The mechanical properties of hydrogels are important factors affecting the cell viability, as discussed above. It should be noted that, in addition to the mechanical properties, many other factors, such as the presence of residual reagents, pore density, and apoptotic potential of gelatin fragments, may also contribute to the cell viability.
3.5. Immunofluorescence
The immunofluorescence of cells stained with PI (red)/calcein (green)/DAPI (blue), to indicate dead cells/live cells/cell nuclei via confocal microscopy, is shown in
Figure 5, for only one layer of cells in the hydrogels. Staining in other adjacent layers was too strong to be ignored, despite lower concentrations of stains being applied to minimize misleading color from adjacent layers during measurement. The number of green cells in the SCL hydrogels was, in general, less than in the Ca
2+ hydrogels, which indicates that the cell survival rate in the Ca
2+ hydrogels is higher than in the SCL hydrogels.
5. Conclusions
Injecting hydrogel-encapsulated cells shows promise for compensating for the loss of cardiomyocytes in MI repair. In this paper, we present a study on two types of alginate hydrogels, self-crosslinked and calcium-ion cross-linked hydrogels (or SCL and Ca2+ hydrogels), to encapsulate muscle-derived stem cells for potential MI repair. Our results illustrate that the cells can survive and proliferate in both hydrogels over the examined time period, from their injection to two-month cultivation. Our results also illustrate that cells have a better viability in SCL hydrogels than Ca2+ hydrogels right after injection and for the first 24 h after encapsulation. However, the cell survival rate is much higher in Ca2+ hydrogels than in SCL hydrogels after long-term (two month) cultivation.

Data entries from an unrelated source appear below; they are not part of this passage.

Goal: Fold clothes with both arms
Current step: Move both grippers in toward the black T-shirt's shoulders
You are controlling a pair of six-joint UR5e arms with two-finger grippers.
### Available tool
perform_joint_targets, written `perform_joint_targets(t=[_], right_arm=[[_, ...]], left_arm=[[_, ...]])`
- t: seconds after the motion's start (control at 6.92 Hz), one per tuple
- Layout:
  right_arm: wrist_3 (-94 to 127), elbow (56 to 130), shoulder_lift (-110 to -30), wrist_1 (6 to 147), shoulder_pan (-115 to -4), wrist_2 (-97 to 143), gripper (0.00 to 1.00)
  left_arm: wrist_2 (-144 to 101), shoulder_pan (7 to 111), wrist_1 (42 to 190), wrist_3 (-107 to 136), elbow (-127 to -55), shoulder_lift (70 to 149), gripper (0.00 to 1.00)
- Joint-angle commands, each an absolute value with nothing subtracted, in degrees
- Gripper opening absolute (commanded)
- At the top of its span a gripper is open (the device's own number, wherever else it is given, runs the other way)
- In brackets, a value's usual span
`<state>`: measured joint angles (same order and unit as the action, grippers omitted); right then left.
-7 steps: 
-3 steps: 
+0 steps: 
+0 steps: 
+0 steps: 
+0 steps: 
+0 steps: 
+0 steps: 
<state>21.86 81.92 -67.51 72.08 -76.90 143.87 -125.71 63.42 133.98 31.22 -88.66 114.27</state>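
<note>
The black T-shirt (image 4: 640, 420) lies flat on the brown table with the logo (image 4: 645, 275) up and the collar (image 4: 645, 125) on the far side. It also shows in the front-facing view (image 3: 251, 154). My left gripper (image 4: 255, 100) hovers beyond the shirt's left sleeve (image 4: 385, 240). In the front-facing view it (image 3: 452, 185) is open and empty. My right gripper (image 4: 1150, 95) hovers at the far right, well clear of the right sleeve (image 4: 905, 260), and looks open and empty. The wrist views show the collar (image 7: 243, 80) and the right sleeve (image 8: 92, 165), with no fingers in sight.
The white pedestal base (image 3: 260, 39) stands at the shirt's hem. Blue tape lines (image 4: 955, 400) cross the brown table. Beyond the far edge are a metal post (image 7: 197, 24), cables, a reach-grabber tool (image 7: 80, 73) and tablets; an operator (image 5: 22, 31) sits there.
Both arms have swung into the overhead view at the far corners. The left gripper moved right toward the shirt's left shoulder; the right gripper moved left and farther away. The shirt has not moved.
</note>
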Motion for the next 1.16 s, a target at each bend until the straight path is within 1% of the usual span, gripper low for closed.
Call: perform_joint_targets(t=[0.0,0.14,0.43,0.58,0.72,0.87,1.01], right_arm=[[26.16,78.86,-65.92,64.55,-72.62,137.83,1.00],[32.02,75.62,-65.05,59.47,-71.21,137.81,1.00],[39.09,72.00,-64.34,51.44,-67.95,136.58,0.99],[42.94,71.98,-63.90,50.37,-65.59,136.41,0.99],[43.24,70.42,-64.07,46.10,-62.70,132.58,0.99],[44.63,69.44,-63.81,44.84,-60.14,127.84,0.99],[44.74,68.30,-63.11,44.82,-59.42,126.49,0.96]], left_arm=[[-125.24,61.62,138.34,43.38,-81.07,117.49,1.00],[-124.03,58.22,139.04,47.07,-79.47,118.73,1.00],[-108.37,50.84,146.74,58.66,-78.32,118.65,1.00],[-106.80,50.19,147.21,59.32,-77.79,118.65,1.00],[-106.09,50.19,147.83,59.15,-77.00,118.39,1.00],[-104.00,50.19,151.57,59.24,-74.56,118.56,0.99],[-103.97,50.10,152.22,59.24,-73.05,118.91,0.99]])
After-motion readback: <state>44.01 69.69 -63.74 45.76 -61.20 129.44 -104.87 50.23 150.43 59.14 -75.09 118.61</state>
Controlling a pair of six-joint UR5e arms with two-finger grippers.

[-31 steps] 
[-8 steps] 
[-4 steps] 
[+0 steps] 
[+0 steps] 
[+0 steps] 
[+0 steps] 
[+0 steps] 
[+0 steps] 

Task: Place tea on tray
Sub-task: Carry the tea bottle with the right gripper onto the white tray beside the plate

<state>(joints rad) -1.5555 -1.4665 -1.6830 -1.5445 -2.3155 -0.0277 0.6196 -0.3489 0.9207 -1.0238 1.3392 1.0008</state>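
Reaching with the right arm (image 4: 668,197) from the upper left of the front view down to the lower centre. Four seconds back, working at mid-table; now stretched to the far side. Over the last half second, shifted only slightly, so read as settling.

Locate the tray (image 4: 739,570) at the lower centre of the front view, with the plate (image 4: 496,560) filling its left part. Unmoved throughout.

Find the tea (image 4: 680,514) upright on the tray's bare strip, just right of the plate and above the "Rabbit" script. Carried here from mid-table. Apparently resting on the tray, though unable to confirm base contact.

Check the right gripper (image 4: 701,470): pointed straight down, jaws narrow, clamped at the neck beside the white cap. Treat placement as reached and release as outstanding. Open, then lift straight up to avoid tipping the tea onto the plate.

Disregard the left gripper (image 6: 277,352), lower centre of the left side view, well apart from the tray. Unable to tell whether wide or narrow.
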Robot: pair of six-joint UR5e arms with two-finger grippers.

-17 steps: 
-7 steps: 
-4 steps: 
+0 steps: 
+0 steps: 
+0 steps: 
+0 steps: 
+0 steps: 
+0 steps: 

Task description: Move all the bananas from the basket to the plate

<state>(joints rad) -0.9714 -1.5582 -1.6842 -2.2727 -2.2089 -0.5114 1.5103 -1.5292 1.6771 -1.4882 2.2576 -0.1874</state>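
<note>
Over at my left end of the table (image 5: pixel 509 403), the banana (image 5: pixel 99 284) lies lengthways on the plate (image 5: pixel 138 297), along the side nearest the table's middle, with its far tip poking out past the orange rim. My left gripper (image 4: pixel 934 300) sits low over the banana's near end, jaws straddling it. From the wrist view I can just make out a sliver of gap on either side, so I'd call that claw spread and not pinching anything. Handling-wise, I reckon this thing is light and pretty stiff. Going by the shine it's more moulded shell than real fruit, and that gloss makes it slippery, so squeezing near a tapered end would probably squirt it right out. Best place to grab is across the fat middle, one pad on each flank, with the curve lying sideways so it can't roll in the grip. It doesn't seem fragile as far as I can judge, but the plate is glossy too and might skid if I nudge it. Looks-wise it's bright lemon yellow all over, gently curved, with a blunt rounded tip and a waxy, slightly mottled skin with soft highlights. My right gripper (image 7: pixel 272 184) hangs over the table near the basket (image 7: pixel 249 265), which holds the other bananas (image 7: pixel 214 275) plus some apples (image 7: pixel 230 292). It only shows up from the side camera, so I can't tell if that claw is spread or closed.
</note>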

Our efforts to select the best formation of hydrogel for optimizing cell survival, show that SCL hydrogels with 0.8% alginate and 20% gelatin achieve the best cell viability during the injection process. However, Ca2+ hydrogels with 1.1% alginate and 20% gelatin have the highest cell survival rate during long-term cultivation, which is promising for the high-level regeneration of cells for potential MI repair.